The National Institute of Neurological Disorders and Stroke (NINDS) has sponsored a Curing the Epilepsies conference every seven years in 2000, 2007, and 2013. A major outcome of these conferences has been the Epilepsy Research Benchmarks, which reflect priorities for research across the epilepsy community. The conference planned for April 2020 was impossible to hold in person due to the coronavirus pandemic. Therefore, the American Epilepsy Society Epilepsy Research Benchmarks Committee revised the benchmarks with community input via a crowdsourcing discussion platform.
The completion of benchmark updates provided an opportunity for the Cuing the Epilepsies conference, held virtually on January 4-6, 2021, to discuss Transformational Research Priorities for the Epilepsies. The conference briefly summarized historical efforts that led to creating benchmarks for collective action to cure the epilepsies before shifting focus to future efforts. The goal was to accelerate new treatment developments, increase data sharing and collaboration, and highlight gaps and opportunities in epilepsy research to inform the research community over the next 5-7 years.

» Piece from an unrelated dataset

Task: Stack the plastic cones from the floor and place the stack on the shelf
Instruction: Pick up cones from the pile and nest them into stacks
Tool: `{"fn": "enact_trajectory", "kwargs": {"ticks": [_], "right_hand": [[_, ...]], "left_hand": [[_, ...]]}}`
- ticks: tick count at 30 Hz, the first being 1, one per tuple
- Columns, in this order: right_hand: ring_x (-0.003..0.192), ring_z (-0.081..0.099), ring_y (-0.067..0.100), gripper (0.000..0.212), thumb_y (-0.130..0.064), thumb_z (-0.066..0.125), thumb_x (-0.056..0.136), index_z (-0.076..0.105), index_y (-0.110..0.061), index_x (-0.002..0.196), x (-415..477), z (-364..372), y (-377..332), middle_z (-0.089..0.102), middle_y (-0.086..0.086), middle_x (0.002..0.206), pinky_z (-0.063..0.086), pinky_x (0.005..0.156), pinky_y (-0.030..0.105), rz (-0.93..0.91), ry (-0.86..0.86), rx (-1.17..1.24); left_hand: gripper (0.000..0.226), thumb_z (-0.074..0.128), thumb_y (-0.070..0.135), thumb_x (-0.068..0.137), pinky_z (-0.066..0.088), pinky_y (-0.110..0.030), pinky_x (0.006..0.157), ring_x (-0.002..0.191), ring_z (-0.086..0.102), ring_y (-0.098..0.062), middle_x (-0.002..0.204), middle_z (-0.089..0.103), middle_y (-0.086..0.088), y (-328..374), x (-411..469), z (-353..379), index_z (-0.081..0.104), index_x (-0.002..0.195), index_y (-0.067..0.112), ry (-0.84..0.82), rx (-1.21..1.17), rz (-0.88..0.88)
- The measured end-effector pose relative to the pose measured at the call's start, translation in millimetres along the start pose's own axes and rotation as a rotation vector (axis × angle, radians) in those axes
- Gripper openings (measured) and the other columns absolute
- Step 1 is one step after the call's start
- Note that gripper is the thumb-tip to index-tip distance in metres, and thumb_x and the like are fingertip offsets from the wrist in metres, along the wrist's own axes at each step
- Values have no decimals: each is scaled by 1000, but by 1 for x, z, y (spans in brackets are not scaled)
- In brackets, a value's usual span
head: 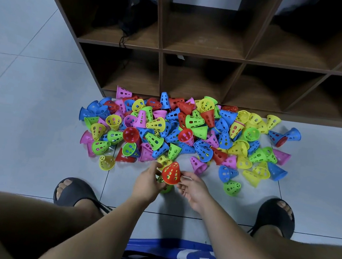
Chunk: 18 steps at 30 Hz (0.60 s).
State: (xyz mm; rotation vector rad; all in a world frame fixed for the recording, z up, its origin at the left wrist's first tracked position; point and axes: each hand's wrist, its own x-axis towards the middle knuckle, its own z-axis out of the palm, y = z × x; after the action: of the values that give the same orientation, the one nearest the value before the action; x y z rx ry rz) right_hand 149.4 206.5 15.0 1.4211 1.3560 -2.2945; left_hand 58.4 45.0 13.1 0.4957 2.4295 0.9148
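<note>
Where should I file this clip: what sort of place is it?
Probably an indoor storage corner, maybe a playroom or gym: a wooden cubby shelf, a tiled floor, and a heap of plastic cones.

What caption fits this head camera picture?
Right hand holds a red cone over the green cone in the left hand, before the cone pile.

I see a pale grey tiled floor (29,113) with a dark brown cubby shelf (204,55) standing on it at the far side. Against the shelf's foot lies a wide heap of perforated plastic cones (187,131) in red, blue, green, yellow and pink, many tipped on their sides. A yellow cone (106,162) sits loose at the heap's near left and a green cone (232,187) at its near right. Nearer, a left slipper (73,190) and a right slipper (275,215), both black, stand on the tiles. Dark cloth (125,15) lies in the shelf's upper left compartment.
</note>
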Motion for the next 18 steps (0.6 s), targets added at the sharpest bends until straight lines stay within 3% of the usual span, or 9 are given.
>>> {"fn": "enact_trajectory", "kwargs": {"ticks": [5,11,14,18], "right_hand": [[81,69,20,18,-6,60,103,68,-12,118,12,2,11,75,16,106,54,69,31,-20,34,-166],[78,74,19,16,-4,60,101,68,-13,111,28,0,16,75,15,104,58,66,25,-45,90,-342],[84,76,22,20,0,61,99,69,-13,111,33,-2,19,75,16,106,60,68,26,-49,59,-410],[81,71,18,18,-2,66,96,74,-17,101,38,-6,24,78,12,100,54,67,29,-66,25,-526]], "left_hand": [[65,91,31,80,51,-17,67,87,69,-7,108,72,8,-12,1,3,54,133,28,-71,-80,-55],[42,72,13,90,58,-31,77,94,69,-14,117,73,2,-25,15,-6,63,129,23,-34,-83,-185],[30,69,19,95,58,-33,88,98,70,-15,118,74,4,-29,28,-11,69,124,20,-2,-75,-185],[19,72,26,97,57,-32,88,94,71,-10,111,74,10,-29,44,-13,74,115,25,-20,-95,-170]]}}
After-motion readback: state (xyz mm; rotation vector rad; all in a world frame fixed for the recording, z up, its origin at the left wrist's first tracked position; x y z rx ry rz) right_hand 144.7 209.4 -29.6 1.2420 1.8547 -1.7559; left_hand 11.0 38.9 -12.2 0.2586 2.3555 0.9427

There was much discussion on collaborative efforts to identify biomarkers and/or mechanisms of seizures that are common to all seizure types (i.e., markers that are present in all epilepsy types). Additionally, there was a strong desire to develop a platform where researchers can freely share all types of data including resources on animal models of epilepsy and negative results found in the lab that are not typically published. The hope is that this type of resource will encourage studies that focus on repeating experiments across laboratories and sites, in an effort to strengthen results and show that they are reproducible. Additionally, the discussion emphasized the need for standardized and validated methods to measure impact of treatments on effects, such as behavior and quality of life, beyond decreasing seizure frequency that are important to people with epilepsy.
A major focus of the conference was the need for multi-dimensional “big data” platforms and analysis to accelerate discovery by making sense of huge amounts of data collected for clinical care, clinical trials, and natural history studies. Emphasis was placed on the collection of these data broadly without a specific question in mind when conducting the studies to accelerate our collective knowledge in the epilepsy space. For example, taking a deeper dive into genetic diagnosis strategies as current methodologies don’t assess regions of the DNA where most genetic variation occurs. More specifically, permitting studies that analyze the entire DNA sequence rather than only testing for known epilepsy variants will provide a more wholistic view of the genetic determinants of the variation we see across the epilepsies. Additionally, the need to establish common data elements was emphasized so that every study conducted has a minimum set of data collected in the same way to permit simplified analysis across many data sets.
TSC was highlighted as an example across multiple sessions including talks related to biomarkers, epileptogenesis, and epilepsy prevention. This would not be possible without the continuing involvement and contributions of people affected by epilepsy and TSC. We look forward to further partnership with other advocacy groups and continually improving our research initiatives to collaborate and cure the epilepsies.